**DIRECTIONS FOR THIS TASK**
Search the material for the word "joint" and report each line where it turns up.

**RECORDED DATA**
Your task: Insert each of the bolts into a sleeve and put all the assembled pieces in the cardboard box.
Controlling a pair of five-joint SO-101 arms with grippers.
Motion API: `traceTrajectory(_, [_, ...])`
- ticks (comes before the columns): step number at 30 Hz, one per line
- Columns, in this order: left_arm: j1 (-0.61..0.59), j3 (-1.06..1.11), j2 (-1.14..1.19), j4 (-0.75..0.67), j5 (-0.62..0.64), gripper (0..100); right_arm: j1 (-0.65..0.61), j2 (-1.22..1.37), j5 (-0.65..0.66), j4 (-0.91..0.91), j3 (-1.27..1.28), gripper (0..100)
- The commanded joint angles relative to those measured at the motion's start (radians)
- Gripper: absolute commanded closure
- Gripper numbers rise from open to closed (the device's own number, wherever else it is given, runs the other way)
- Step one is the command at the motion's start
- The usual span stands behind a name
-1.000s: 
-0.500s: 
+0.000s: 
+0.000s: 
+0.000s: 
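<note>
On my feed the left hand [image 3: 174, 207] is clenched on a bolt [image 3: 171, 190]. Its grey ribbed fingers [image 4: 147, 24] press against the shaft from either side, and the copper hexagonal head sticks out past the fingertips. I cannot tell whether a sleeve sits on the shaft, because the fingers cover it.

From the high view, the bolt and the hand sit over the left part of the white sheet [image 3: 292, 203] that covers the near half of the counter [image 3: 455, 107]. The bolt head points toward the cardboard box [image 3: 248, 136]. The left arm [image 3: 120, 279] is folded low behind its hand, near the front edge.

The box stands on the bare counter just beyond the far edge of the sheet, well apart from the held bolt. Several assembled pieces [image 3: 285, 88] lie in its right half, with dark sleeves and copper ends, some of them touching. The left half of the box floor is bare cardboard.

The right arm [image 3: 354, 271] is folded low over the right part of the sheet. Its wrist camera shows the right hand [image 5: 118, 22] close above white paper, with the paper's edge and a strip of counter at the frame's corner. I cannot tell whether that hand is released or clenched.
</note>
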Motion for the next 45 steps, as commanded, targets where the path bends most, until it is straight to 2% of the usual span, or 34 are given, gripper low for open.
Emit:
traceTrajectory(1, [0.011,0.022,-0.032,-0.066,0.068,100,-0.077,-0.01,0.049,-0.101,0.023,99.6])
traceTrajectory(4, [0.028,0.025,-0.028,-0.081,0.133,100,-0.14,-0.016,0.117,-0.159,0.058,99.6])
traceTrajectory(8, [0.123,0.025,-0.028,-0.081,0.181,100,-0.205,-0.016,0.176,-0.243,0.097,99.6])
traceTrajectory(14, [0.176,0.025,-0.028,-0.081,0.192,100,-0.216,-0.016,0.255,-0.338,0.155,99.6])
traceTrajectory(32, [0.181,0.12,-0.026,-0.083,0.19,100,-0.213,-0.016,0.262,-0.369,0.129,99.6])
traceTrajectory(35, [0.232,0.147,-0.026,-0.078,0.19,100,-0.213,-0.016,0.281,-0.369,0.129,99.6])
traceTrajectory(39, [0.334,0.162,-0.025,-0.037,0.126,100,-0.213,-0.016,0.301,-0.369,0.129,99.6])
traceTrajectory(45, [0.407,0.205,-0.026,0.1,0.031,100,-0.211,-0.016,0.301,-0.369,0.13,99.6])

**WRITTEN SOLUTION**
Controlling a pair of five-joint SO-101 arms with grippers.
- The commanded joint angles relative to those measured at the motion's start (radians)

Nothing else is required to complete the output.